● **TO DO**
Transcription, pictures excluded: write out the data below exactly.

──────

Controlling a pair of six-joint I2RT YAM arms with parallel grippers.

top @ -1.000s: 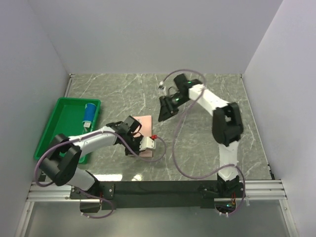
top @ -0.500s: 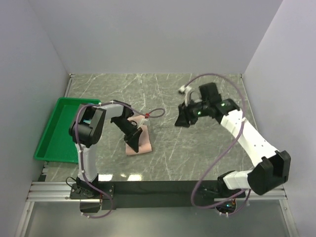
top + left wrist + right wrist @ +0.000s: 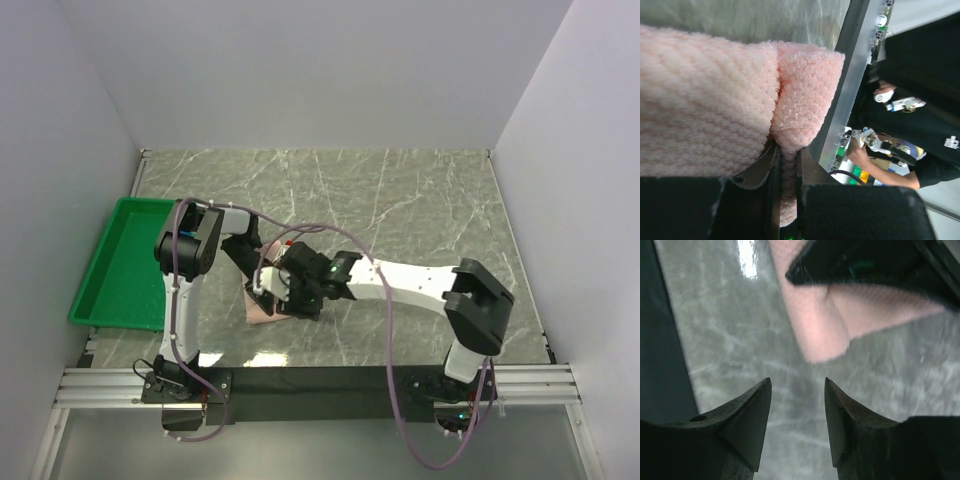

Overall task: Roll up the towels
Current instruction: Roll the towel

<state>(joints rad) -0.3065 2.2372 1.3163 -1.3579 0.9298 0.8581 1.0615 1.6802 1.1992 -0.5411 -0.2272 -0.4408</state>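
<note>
Early-to-middle stage by the look of it: the pink towel (image 3: 262, 312) is folded over, but no tight roll can be seen yet, so most of the rolling is judged to be left. It's lying on the marbled worktop (image 3: 400, 200), towards the front edge and a little right of the green tray (image 3: 110, 270), and from above it's mostly covered by both arms. Only this one towel can be made out. The tray's far corner is hidden by the left arm, so what's in there can't be told.

The left end effector (image 3: 786, 167) is clamped on the towel: a thick fold of terry is squeezed into the narrow gap between the fingers (image 3: 765, 172), with a rounded, doubled-over edge bulging out past the tips. The right end effector (image 3: 795, 415) is held apart with nothing in it, just beside the towel's free corner, which pokes out from under the left one.

The cloth looks soft, fluffy and loop-textured, pale pink, floppy where it isn't gripped. That loose corner would probably need tucking in before any roll could be tightened
</note>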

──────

● **SOLUTION FOR THIS TASK**
Controlling a pair of six-joint I2RT YAM arms with parallel grippers.

top @ -1.000s: 
top @ -0.500s: 
top + left wrist + right wrist @ +0.000s: 

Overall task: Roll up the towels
Current instruction: Roll the towel

<state>(joints rad) -0.3065 2.2372 1.3163 -1.3579 0.9298 0.8581 1.0615 1.6802 1.1992 -0.5411 -0.2272 -0.4408</state>
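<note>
Early-to-middle stage by the look of it: the pink towel (image 3: 262, 312) is folded over, but no tight roll can be seen yet, so most of the rolling is judged to be left. It's lying on the marbled worktop (image 3: 400, 200), towards the front edge and a little right of the green tray (image 3: 110, 270), and from above it's mostly covered by both arms. Only this one towel can be made out. The tray's far corner is hidden by the left arm, so what's in there can't be told.

The left end effector (image 3: 786, 167) is clamped on the towel: a thick fold of terry is squeezed into the narrow gap between the fingers (image 3: 765, 172), with a rounded, doubled-over edge bulging out past the tips. The right end effector (image 3: 795, 415) is held apart with nothing in it, just beside the towel's free corner, which pokes out from under the left one.

The cloth looks soft, fluffy and loop-textured, pale pink, floppy where it isn't gripped. That loose corner would probably need tucking in before any roll could be tightened
</note>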

The output is finished and nothing more is needed.